6. Resilience. That’s right, we human beings were born with the ability to recover over and over, to bounce back from punishing times. To recreate ourselves, if necessary. Resilience means we have elasticity; we can be pushed and pulled and even broken down and still we can get back to our innermost heart and soul and start again. We do not take failure easily, do not stay down for the count if we can help it. But if there is not a way to overcome at the moment, we tend to think we just have to wait out the bad times, gather all our strength and be ready for change when it becomes possible. We persevere and find a way through or around impediments in our lives. We take stock of ourselves–resources, energies– and our attitude becomes regenerative. And that means we overcome and make things happen even when it seems it cannot be. Our will and our minds and hearts seek triumph and completion. I believe we all harbor a profound, inherent love of life, will do all we can to enhance and enjoy it. So we will not be defeated for long, not if we have breath and a smidgen of hope. It all works that much better when we pool our collective skills and gifts. There is power in one, yes, but there is more creativity, wisdom and strength in adding to that one. Not to mention companionship, a boon to any good thing.

So there you have it, my thoughts on a few amazing powers we already have. We may forget them in the hectic mad dash of our daily living. I could write for hours more about the unique, life changing ways and talents we human beings have. And it also hit me when I looked at the list and realized that nearly every human power is rooted in, of course, love. I guess I thought it had already been made obvious by naming compassion, mercy and empathy, hope and forgiveness, gratitude and resilience.
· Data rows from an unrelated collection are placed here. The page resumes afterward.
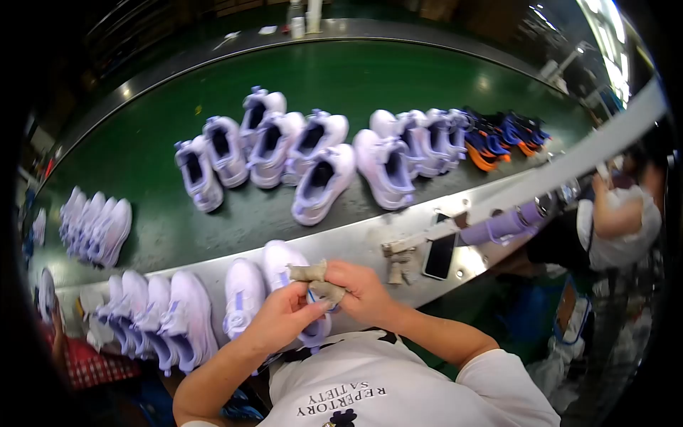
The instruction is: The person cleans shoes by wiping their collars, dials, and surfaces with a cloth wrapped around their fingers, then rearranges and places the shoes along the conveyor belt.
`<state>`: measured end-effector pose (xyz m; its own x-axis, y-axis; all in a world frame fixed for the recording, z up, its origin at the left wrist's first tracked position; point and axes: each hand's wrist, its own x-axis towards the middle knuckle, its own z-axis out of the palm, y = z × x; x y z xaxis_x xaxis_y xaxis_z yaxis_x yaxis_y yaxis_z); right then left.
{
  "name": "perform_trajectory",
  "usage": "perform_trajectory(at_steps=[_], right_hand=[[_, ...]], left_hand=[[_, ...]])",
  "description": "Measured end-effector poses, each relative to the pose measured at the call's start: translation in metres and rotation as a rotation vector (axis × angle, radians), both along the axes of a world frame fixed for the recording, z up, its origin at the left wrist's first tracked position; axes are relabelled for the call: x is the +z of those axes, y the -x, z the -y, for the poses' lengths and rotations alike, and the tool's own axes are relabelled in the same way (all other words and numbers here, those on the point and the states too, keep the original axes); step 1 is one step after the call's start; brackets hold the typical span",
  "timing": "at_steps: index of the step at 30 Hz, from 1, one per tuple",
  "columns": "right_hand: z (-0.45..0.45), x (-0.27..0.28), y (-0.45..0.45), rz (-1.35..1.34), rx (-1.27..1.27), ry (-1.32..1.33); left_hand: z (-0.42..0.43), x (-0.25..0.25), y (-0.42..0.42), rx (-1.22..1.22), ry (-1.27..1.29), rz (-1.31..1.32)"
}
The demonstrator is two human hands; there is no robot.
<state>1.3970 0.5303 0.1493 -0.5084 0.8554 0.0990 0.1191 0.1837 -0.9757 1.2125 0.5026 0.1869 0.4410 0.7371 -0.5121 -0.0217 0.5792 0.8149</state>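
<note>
Between my two hands is a beige, rolled piece (308,272), perhaps cloth or crumpled paper; I cannot tell which. My left hand (283,317) pinches its lower part, with thumb and fingers pressed together. My right hand (363,293) is closed around the other side. A small blue bit shows near the left fingertips. Directly beyond and beneath my hands stands a pale lavender sneaker (283,257), partly covered by them. A second sneaker (243,288) sits beside it to the left, on the metal ledge (348,245).
Several lavender sneakers (324,185) stand on the green conveyor belt (341,71), with dark blue and orange shoes (487,142) at right. More sneakers (188,320) line the ledge at left. A phone (440,255) and beige scraps (403,267) lie right. Another person (619,220) is at far right.
</note>
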Motion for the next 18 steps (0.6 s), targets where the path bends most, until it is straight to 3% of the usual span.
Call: perform_trajectory(at_steps=[2, 4, 6, 9, 13, 14, 15, 18], right_hand=[[0.012, -0.006, -0.042, 0.124, -0.056, 0.041], [0.031, -0.009, -0.102, 0.247, -0.035, 0.427], [0.056, -0.037, -0.173, 0.247, 0.021, 0.515], [0.076, -0.06, -0.277, 0.133, -0.627, 0.83], [0.036, -0.095, -0.436, -0.149, -1.212, 0.451], [0.023, -0.095, -0.484, -0.088, -1.252, 0.424], [0.01, -0.07, -0.487, -0.051, -1.36, 0.383], [-0.009, -0.071, -0.538, 0.063, -1.474, 0.261]], left_hand=[[0.003, 0.004, -0.018, -0.135, -0.007, 0.077], [0.002, 0.009, -0.029, -0.271, 0.009, 0.004], [-0.006, 0.008, -0.035, -0.281, 0.024, 0.005], [-0.014, 0.011, -0.043, -0.263, 0.015, -0.06], [-0.014, 0.007, -0.047, -0.252, 0.012, -0.095], [-0.013, 0.006, -0.046, -0.243, 0.006, -0.11], [-0.01, 0.006, -0.044, -0.237, 0.006, -0.13], [-0.006, 0.015, -0.041, -0.143, -0.021, -0.211]])
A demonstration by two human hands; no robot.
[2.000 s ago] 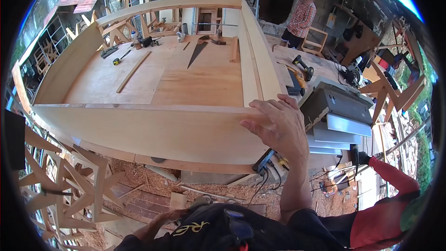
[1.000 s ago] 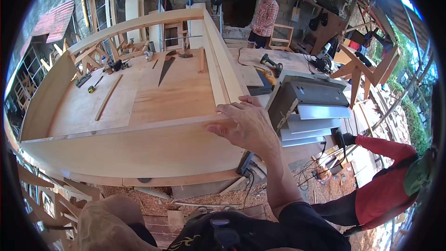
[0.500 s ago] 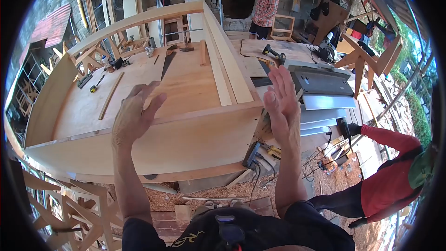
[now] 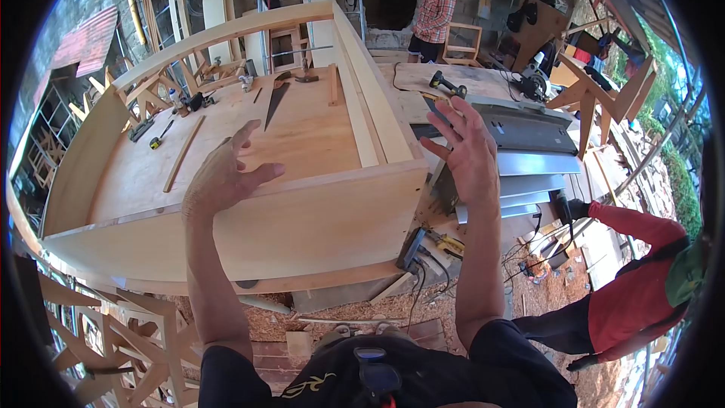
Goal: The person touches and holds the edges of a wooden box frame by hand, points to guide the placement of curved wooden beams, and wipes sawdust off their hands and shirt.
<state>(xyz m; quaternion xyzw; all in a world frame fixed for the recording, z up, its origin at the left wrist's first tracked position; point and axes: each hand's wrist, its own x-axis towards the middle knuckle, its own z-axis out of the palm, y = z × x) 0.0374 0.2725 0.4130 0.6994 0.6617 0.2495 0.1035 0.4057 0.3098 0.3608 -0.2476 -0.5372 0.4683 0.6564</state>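
Frame [image 4: 325,219] is standing on the table [image 4: 313,145] before the person, surrounding a saw [image 4: 276,104], a hammer [image 4: 305,75] and a stick [image 4: 184,153]. Left hand [image 4: 226,177] is holding nothing, thumb and fingers parted, near the frame's closest side; contact is not showing clearly. Right hand [image 4: 470,159] is also hanging empty, fingers spread, beside the near right corner. Farther right, a co-worker [image 4: 623,295] in red is gripping a tool [image 4: 562,209].

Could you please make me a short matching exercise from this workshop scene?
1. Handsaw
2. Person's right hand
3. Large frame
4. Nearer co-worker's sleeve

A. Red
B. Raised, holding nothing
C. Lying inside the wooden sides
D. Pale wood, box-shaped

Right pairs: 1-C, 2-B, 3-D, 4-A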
Love. It means I want to do good things, even a great deal of them, for me and for you–and always, only the best that I can do even if that is not quite up to snuff sometimes. This is my aspiration, in any case. It is what I want for my children and grandchildren. Not to emulate some fantastic, overdressed, frighteningly overbearing and willful “superhero”.  Just to be the extraordinary ordinary human being that we have always been meant to be. We are already heroes, my friends, waiting to happen.